While the scenario above is not quite realistic, its consequences play out all the time: consumers buy first, and are later surprised by the additional expenses associated with car ownership.
Rudolf Mahoney, head of research at WesBankank said: "Consumers are easily blinded by the temptation of a new car parked in the driveway, and don’t carefully consider the bigger picture.
DRAW UP A BUDGET
"The ideal car-buying journey shouldn’t start in a showroom, but rather on a budget spreadsheet.
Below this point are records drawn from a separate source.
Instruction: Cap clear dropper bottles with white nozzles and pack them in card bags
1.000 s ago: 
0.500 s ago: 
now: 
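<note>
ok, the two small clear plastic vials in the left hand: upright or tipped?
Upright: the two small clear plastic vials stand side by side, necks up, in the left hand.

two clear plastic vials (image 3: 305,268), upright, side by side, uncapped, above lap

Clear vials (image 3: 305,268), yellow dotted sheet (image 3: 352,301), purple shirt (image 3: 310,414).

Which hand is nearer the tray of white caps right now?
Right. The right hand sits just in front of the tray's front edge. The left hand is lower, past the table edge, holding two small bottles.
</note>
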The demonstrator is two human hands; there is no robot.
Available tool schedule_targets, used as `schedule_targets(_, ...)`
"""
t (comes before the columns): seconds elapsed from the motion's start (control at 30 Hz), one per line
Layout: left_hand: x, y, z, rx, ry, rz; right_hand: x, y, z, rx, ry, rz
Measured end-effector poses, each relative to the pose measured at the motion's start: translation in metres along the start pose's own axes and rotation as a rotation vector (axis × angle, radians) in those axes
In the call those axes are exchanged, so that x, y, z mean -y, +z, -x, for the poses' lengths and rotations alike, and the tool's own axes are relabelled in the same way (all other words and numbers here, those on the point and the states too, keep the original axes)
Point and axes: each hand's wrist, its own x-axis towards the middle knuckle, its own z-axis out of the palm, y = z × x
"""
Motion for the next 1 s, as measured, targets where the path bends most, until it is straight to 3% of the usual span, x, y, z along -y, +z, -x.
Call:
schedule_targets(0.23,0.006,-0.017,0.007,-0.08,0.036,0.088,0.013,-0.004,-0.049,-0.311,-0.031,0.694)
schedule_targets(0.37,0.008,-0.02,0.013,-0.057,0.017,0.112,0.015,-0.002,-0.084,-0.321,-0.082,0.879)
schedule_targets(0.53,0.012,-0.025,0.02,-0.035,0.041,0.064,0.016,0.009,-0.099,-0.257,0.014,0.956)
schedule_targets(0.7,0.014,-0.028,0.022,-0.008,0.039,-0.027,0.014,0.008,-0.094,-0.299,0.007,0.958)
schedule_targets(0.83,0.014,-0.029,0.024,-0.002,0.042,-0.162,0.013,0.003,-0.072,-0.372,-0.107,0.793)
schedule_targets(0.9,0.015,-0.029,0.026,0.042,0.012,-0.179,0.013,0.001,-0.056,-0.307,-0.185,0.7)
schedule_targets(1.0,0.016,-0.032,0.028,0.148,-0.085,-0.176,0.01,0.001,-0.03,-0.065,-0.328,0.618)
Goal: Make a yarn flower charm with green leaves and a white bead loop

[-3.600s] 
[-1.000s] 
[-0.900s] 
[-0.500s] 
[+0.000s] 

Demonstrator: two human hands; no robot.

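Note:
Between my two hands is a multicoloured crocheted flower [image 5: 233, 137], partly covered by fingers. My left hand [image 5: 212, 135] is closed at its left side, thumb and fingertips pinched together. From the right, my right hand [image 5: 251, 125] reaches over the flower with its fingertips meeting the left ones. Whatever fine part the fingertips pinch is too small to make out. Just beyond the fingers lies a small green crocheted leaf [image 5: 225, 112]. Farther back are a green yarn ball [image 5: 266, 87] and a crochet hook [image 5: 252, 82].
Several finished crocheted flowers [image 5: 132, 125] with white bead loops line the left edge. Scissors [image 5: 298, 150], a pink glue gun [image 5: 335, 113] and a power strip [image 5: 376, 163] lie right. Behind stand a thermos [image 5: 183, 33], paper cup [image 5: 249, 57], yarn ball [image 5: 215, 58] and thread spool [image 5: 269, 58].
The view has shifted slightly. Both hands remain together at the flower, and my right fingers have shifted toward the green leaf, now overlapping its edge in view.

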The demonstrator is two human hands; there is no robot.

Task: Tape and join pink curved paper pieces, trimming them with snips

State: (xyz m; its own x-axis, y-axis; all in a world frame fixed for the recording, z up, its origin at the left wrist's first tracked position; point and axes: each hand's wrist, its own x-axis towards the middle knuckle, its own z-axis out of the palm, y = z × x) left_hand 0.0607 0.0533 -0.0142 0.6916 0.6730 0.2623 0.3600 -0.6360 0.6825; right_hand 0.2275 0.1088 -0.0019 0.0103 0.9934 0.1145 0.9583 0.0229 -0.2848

Affordability and aiming for a debt-free lifestyle are more important than impressing the neighbours."
Affordability calculators, such as those on the WesBank website, allow consumers to accurately calculate their monthly expenses to arrive at a disposable income figure – the money they can spend on anything they please. There may be a temptation to use the entire disposable income amount as an indicator for a vehicle repayment, often forgetting about the fuel and insurance costs that are also part of the car owning journey.
Although banks have measures to prevent reckless lending – which include requesting information about a consumer’s income, expenses, and credit record – these cannot account for changes in an individual’s lifestyle or budget.
If the local economy starts struggling or the rand is affected by the strength of international currencies, living costs will increase and start eating into consumers’ positive cash flow.
Once a buyer has determined how much they can realistically spend, each month, they can look at how they would like to structure their vehicle finance contract. They can choose to repay a loan over a shorter amount of time, to pay less interest get out of debt sooner, or to extend the contract to 60 or 72 months, to afford a more expensive car.
Monthly instalments, insurance costs, and fuel are not guaranteed to remain the same for the duration of the finance contract – the interest rate today might not be the same two years later. Fuel prices can also fluctuate wildly, and insurance premiums are not always guaranteed to go down in line with a vehicle’s value.
Consumers planning to buy a car should also consider future expenses, and plan for emergencies. Although many new vehicles are offered with service and maintenance plans that take care of annual servicing costs, these plans do not cover costs for replacement tyres.
Even though tyres can last for two years or more, road hazards could damage one and leave drivers needing to replace one or more tyres – an unplanned cost that could run into the thousands.
Interest rates should also be accounted for in budgets. WesBank expects the prime interest rate to rise slowly over the next few years, which will see monthly installments increase for buyers who chose to use a linked interest rate on their contracts. The best way to minimise the amount repaid in interest is to finance a vehicle over a shorter term. Paying off loans as soon as possible is the best thing for a buyer’s budget.
Wesbank's Mahoney again: "With a budget plotted out, and enough 'fat' built in for rising costs and emergencies, car buyers will be better equipped for the future, a little planning and some modesty will result in real savings, and better prepare consumers for one day owning their dream car."